____ Exercise inputs
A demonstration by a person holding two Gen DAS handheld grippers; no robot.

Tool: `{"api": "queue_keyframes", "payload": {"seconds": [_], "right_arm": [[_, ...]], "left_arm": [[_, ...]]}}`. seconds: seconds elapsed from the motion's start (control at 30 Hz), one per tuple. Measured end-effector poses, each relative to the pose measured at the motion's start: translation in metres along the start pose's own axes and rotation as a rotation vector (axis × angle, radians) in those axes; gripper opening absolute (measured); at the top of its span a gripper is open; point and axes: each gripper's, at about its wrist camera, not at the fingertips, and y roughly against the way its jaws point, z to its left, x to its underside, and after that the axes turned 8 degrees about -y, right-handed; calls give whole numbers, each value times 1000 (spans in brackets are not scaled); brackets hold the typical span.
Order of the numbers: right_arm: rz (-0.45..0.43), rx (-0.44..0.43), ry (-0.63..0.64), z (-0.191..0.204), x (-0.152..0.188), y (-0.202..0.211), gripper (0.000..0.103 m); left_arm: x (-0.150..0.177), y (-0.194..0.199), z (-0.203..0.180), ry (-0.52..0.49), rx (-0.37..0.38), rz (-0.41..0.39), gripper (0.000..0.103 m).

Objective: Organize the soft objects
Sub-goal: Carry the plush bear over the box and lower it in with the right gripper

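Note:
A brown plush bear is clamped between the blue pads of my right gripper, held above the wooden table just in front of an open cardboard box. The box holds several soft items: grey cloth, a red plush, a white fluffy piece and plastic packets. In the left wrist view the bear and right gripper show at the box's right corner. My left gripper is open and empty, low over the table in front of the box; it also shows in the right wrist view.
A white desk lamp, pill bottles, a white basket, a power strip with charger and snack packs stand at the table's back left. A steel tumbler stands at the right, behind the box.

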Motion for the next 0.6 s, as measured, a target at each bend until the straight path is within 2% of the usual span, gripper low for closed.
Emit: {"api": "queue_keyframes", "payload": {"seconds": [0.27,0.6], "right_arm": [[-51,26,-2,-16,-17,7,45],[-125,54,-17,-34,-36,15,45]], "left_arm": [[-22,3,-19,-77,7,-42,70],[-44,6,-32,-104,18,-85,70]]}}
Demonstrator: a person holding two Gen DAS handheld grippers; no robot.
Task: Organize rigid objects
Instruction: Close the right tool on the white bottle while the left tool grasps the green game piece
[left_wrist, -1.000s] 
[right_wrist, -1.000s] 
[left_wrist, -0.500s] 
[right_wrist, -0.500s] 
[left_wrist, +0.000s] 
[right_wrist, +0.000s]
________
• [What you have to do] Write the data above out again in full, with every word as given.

• [Reply]
A demonstration by a person holding two Gen DAS handheld grippers; no robot.

Tool: `{"api": "queue_keyframes", "payload": {"seconds": [_], "right_arm": [[_, ...]], "left_arm": [[_, ...]]}}`. seconds: seconds elapsed from the motion's start (control at 30 Hz), one per tuple. Measured end-effector poses, each relative to the pose measured at the motion's start: translation in metres along the start pose's own axes and rotation as a rotation vector (axis × angle, radians) in those axes; gripper opening absolute (measured); at the top of its span a gripper is open; point and axes: each gripper's, at about its wrist camera, not at the fingertips, and y roughly against the way its jaws point, z to its left, x to its underside, and after that the axes turned 8 degrees about -y, right-handed; calls give whole numbers, each value times 1000 (spans in brackets are not scaled); brackets hold the typical span.
Order of the numbers: right_arm: rz (-0.45..0.43), rx (-0.44..0.43), ry (-0.63..0.64), z (-0.191..0.204), x (-0.152..0.188), y (-0.202..0.211), gripper (0.000..0.103 m); left_arm: x (-0.150..0.177), y (-0.194..0.199), z (-0.203..0.180), ry (-0.52..0.49), rx (-0.37..0.38), rz (-0.41..0.39), gripper (0.000..0.103 m).

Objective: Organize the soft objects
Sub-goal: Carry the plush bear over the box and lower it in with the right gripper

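Note:
A brown plush bear is clamped between the blue pads of my right gripper, held above the wooden table just in front of an open cardboard box. The box holds several soft items: grey cloth, a red plush, a white fluffy piece and plastic packets. In the left wrist view the bear and right gripper show at the box's right corner. My left gripper is open and empty, low over the table in front of the box; it also shows in the right wrist view.
A white desk lamp, pill bottles, a white basket, a power strip with charger and snack packs stand at the table's back left. A steel tumbler stands at the right, behind the box.
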
Motion for the next 0.6 s, as measured, a target at each bend until the straight path is within 2% of the usual span, gripper low for closed.
Emit: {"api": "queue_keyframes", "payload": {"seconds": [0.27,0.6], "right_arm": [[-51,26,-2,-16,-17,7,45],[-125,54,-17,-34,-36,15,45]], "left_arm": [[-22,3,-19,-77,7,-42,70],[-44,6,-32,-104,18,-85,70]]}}
Demonstrator: a person holding two Gen DAS handheld grippers; no robot.
Task: Organize rigid objects
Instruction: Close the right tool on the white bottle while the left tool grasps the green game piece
[left_wrist, -1.000s] 
[right_wrist, -1.000s] 
[left_wrist, -0.500s] 
[right_wrist, -0.500s] 
[left_wrist, +0.000s] 
[right_wrist, +0.000s]

With this, the answer is finished.